Affected employees currently make an average of $20 an hour with Westjet, said Dias. Contracted companies rarely pay much more than minimum wage.

“We’ve got our lawyers looking at it as we speak,” said Dias. “But the reality is there’s no legislation to prevent the contract flipping and non-union environments are even worse.”

Aviation in Canada is federally regulated, and Dias said he spoke with federal ministers before the pandemic struck, but saw no movement to ban the practice.

Dias also wonders if Westjet didn’t move now before a union could be certified. “I think it had something to do with it because they didn’t lay off one unionized employee,” he said.
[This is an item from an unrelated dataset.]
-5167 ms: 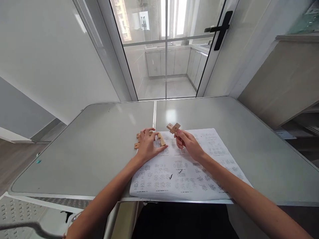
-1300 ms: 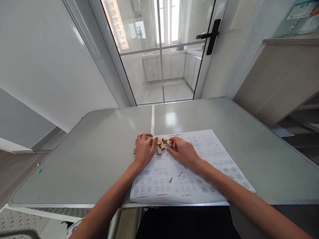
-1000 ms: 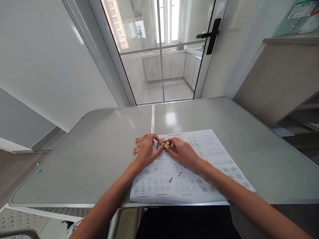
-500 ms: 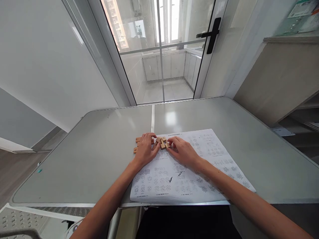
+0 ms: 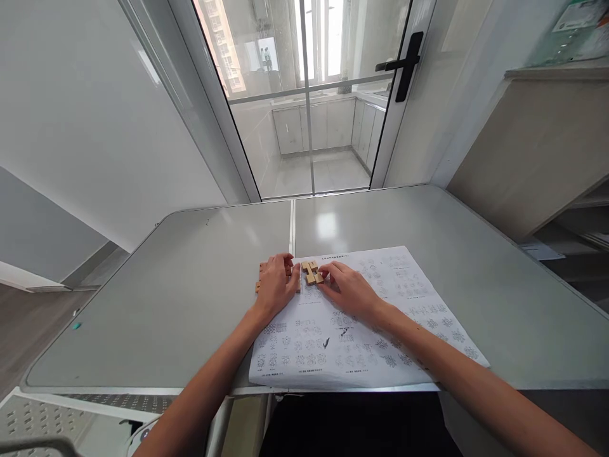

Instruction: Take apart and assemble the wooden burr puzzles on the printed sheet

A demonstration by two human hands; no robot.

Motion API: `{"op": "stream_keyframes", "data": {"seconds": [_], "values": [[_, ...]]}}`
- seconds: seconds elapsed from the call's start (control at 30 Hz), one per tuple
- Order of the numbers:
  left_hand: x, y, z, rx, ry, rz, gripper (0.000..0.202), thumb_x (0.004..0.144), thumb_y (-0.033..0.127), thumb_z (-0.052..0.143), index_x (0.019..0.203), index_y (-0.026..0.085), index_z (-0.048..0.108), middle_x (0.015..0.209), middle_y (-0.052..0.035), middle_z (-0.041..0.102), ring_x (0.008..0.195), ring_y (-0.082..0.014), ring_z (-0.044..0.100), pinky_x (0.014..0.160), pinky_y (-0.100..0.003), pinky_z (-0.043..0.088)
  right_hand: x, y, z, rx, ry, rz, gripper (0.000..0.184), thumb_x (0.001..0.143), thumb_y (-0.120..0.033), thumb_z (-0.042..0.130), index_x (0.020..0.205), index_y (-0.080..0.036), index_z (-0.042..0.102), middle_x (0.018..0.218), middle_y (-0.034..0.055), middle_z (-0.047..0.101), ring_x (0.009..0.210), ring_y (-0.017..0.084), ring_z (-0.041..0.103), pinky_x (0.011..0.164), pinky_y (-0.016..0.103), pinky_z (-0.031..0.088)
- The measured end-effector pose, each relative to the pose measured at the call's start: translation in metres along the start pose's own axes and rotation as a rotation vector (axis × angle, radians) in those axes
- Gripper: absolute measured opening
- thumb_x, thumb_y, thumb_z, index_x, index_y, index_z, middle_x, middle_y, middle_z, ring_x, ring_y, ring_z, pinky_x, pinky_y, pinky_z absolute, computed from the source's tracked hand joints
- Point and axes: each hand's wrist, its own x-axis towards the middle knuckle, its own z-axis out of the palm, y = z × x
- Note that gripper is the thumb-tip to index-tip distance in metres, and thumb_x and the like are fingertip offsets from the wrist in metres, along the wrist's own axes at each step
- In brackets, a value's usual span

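Note:
A small cluster of notched wooden puzzle pieces [image 5: 311, 272] lies on the far left corner of a printed paper sheet [image 5: 361, 330]. My right hand [image 5: 349, 292] rests on the sheet with its fingertips pinched on the cluster's right side. My left hand [image 5: 275, 285] lies palm-down just left of the cluster, fingers curled over more loose wooden pieces [image 5: 260, 277] that poke out at its left edge. What lies under that palm is hidden.
The grey folding table [image 5: 190, 304] has a seam down its middle. A glass sliding door [image 5: 309, 95] with a black handle stands behind it. A wooden cabinet [image 5: 537, 146] is at the right, with a perforated metal surface at the lower left.
Five seconds ago my right hand held joined pieces in the air; it has come down to the sheet. Over the last second the pieces between my hands have closed into one tighter cluster.

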Motion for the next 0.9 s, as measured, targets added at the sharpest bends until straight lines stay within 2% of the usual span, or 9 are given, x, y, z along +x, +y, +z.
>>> {"op": "stream_keyframes", "data": {"seconds": [0.13,0.23,0.33,0.47,0.57,0.73,0.9], "values": [[0.001,0.000,0.000,0.002,0.010,-0.022,0.015,0.107,0.030,0.044,0.109,0.021,0.056,0.105,-0.0094,0.072,0.103,-0.0286,0.065,0.097,-0.050,0.047,0.000,-0.001,-0.001,-0.009,-0.015,-0.024,0.020,0.097,-0.018,0.064,0.116,-0.023,0.064,0.112,0.0078,0.072,0.094,0.024,0.069,0.078,0.039,0.057],[0.001,0.000,-0.002,-0.024,-0.005,-0.008,0.016,0.108,0.030,0.043,0.109,0.022,0.057,0.107,-0.0091,0.072,0.105,-0.0278,0.064,0.097,-0.048,0.048,0.000,-0.001,-0.003,0.019,-0.020,-0.107,0.031,0.095,-0.015,0.066,0.124,-0.026,0.064,0.126,0.0089,0.072,0.115,0.028,0.068,0.092,0.046,0.060],[-0.001,0.003,-0.005,-0.074,-0.061,0.074,0.021,0.104,0.038,0.054,0.119,0.023,0.056,0.116,-0.0100,0.069,0.113,-0.0289,0.062,0.097,-0.046,0.051,0.000,-0.001,-0.004,0.044,-0.059,-0.207,0.044,0.096,-0.012,0.064,0.137,-0.028,0.061,0.137,0.0086,0.070,0.128,0.029,0.063,0.105,0.054,0.057],[-0.002,0.008,-0.010,-0.075,-0.143,0.216,0.045,0.091,0.041,0.073,0.128,0.024,0.054,0.126,-0.0106,0.065,0.120,-0.0312,0.059,0.102,-0.047,0.052,-0.001,-0.003,-0.003,0.074,-0.094,-0.256,0.049,0.098,-0.008,0.055,0.143,-0.028,0.057,0.142,0.0084,0.068,0.132,0.028,0.063,0.110,0.055,0.054],[-0.002,0.008,-0.012,-0.043,-0.190,0.256,0.047,0.087,0.039,0.078,0.126,0.025,0.056,0.126,-0.0100,0.066,0.122,-0.0322,0.058,0.104,-0.048,0.051,-0.001,-0.005,-0.004,0.096,-0.047,-0.226,0.042,0.100,-0.008,0.051,0.138,-0.027,0.058,0.140,0.0083,0.069,0.129,0.027,0.065,0.108,0.052,0.056],[0.000,0.001,-0.006,0.003,-0.179,0.220,0.038,0.095,0.038,0.072,0.128,0.027,0.057,0.128,-0.0095,0.067,0.125,-0.0327,0.058,0.104,-0.050,0.050,0.001,-0.007,-0.007,0.054,0.031,-0.175,0.030,0.100,-0.009,0.050,0.121,-0.024,0.064,0.120,0.0094,0.074,0.107,0.026,0.072,0.090,0.045,0.061],[0.000,0.001,-0.006,-0.010,-0.140,0.224,0.049,0.091,0.038,0.080,0.132,0.028,0.055,0.138,-0.0102,0.063,0.129,-0.0333,0.056,0.109,-0.052,0.047,0.000,-0.008,-0.007,0.037,0.034,-0.220,0.025,0.103,-0.011,0.047,0.111,-0.024,0.067,0.107,0.0076,0.074,0.089,0.022,0.071,0.076,0.036,0.057]]}}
In March, Westjet cancelled all of its international flights and laid off 6,900 people, many of them unionized flight attendants and pilots only to rehire 6,400 a few weeks later thanks to federal wage subsidies. Employees were offered voluntary leaves and retirement packages to reduce the impact of staff cuts.

“I have bargaining relationships with Porter, Air Canada, several other small carriers,” said Dias. “In all my conversations with them, not once would they even think of doing this. So they’ve got a pandemic, and they’re using it as the example to squeeze.”

Dias said Westjet risked paying a political – and reputational – price for its business decision.

“People really show their true colours in times like this,” he said. “Here we’re a nation pulling together, supporting each other and these workers did everything they could with pride and this is how they’re treated. They should be ashamed of themselves.”

Dias said his union would try to support affected workers, including speaking to Westjet’s competitors to see if they could place affected workers. He also said his union would continue its drive with staff in Westjet’s remaining cities.